** About this task **
Every line of the listing that holds the word "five" should be returned.

** Information supplied **
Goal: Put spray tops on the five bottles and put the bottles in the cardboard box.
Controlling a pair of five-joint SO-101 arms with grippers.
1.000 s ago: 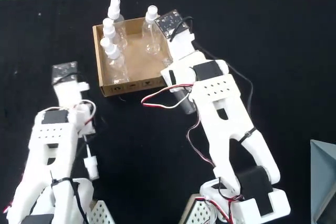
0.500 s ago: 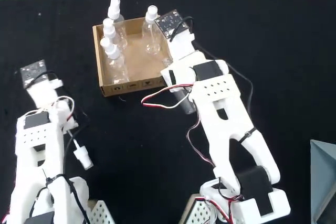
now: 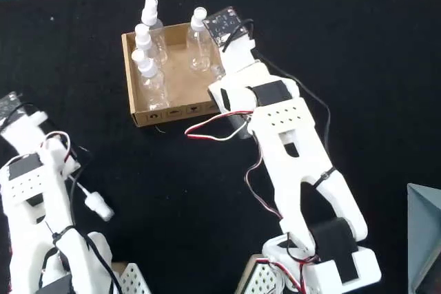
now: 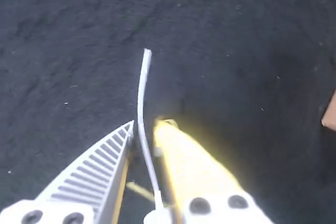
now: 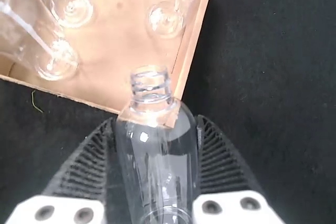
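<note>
Both arms were white printed shells with black servo blocks: right arm [image 3: 296, 149], left arm [image 3: 31, 191]. Red, white and black leads [image 3: 207, 131] looped off the right arm. The left gripper [image 4: 143, 124] had one white ribbed finger [image 4: 100, 166] and one yellow finger [image 4: 189, 166]; the right gripper [image 5: 155, 121] had black ribbed fingers [image 5: 84, 166] on white bases with round screw holes

Four bottles [image 3: 143, 60] stand in the cardboard box [image 3: 176, 110], three along its left wall. A fifth bottle [image 5: 157, 145] is at its front right corner, the spray top [image 3: 98, 206] well off front-left.
</note>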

** Output **
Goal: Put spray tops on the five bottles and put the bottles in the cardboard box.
Controlling a pair of five-joint SO-101 arms with grippers.

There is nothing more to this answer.